To also protect against these attacks, Microsoft introduced Windows Defender Application Guard for Windows 10 Enterprise earlier this week. This measure, that should provide "unprecedented protection" uses container technology  to run Edge when an user visits an unknown or untrusted website.

Microsoft explains, "Application Guard creates a new instance of Windows at the hardware layer, with an entirely separate copy of the kernel and the minimum Windows Platform Services required to run Microsoft Edge. The underlying hardware enforces that this separate copy of Windows has no access to the user’s normal operating environment."

The separate copy made by Application Guard has no access to local storage, installed applications, network endpoints, credentials and other resources that might be of interest to an attacker. When the user closes Edge, the copy made by Application Guard is automatically removed.

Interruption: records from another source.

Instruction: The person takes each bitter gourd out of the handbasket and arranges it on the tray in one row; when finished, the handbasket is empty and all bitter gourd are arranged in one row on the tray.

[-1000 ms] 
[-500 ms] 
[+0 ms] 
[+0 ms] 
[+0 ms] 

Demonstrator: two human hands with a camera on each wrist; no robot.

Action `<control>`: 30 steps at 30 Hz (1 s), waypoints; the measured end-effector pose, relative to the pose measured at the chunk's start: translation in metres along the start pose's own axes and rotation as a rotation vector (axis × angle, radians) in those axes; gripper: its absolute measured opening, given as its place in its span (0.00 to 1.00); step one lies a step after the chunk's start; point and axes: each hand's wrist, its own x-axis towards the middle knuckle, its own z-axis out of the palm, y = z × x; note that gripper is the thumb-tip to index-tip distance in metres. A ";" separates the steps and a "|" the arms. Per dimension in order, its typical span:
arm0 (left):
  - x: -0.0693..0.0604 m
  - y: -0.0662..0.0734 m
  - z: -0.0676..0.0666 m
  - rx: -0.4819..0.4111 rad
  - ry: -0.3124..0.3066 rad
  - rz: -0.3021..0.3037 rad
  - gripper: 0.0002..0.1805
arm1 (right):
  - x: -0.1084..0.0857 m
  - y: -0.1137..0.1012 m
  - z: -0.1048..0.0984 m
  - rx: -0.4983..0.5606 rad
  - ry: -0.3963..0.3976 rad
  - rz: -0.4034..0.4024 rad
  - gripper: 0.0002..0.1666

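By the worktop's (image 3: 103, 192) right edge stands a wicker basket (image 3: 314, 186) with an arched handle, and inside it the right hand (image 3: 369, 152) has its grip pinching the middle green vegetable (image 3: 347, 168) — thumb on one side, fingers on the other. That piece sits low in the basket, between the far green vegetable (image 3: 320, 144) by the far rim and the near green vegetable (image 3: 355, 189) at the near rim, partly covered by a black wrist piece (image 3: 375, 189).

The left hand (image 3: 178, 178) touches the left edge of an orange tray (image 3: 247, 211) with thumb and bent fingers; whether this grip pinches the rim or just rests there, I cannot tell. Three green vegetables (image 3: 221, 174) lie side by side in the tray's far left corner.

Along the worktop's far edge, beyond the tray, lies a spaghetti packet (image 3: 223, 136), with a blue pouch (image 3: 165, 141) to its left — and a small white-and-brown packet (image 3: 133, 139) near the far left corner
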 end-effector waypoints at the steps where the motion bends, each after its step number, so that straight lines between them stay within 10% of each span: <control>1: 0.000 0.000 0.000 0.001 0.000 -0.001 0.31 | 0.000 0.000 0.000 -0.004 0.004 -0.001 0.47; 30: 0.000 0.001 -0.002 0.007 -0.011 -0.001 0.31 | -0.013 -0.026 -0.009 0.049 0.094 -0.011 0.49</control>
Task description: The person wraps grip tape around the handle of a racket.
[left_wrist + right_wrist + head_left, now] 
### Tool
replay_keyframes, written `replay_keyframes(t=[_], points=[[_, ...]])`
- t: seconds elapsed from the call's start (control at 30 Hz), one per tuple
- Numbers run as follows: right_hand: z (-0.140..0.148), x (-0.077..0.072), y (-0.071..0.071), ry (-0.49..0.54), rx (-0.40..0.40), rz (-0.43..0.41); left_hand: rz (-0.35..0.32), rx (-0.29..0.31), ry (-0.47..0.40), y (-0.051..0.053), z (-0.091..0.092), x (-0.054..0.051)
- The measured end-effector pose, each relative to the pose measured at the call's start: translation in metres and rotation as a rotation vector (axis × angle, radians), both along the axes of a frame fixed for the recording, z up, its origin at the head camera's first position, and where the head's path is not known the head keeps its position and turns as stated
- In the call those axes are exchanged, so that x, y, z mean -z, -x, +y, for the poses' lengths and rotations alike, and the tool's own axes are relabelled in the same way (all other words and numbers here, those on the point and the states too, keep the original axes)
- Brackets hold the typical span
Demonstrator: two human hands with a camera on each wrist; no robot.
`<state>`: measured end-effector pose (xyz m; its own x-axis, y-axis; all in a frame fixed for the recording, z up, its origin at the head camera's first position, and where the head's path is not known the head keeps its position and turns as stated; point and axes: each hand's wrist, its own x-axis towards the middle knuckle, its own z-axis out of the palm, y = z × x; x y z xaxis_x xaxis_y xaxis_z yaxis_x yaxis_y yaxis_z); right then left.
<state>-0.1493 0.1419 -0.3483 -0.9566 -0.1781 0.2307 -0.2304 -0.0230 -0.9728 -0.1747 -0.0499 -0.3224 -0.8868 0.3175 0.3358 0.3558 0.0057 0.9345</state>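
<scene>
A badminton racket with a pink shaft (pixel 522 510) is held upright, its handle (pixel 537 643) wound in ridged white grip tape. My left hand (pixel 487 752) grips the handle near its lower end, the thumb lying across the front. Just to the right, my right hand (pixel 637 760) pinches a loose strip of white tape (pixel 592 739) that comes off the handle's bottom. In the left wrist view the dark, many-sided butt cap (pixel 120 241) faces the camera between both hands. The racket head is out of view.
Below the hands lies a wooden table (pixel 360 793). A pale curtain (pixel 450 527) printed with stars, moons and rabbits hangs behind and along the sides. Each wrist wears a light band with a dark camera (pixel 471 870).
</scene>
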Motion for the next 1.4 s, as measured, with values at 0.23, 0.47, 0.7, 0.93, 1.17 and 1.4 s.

Even when an attacker successfully performs an attack against Edge, there is no threat, because he is unable to break out the container, according Microsoft. And because the container is removed when the user closes Edge, there is no permanent access to the system.

To make sure users don't notice any performance hog, Microsoft uses its own Hyper-V virtualisation platform and loads the minimum Windows Platform Services required to run Edge.

Application Guard will first become available to Insiders the coming months, later it should become available on a larger scale.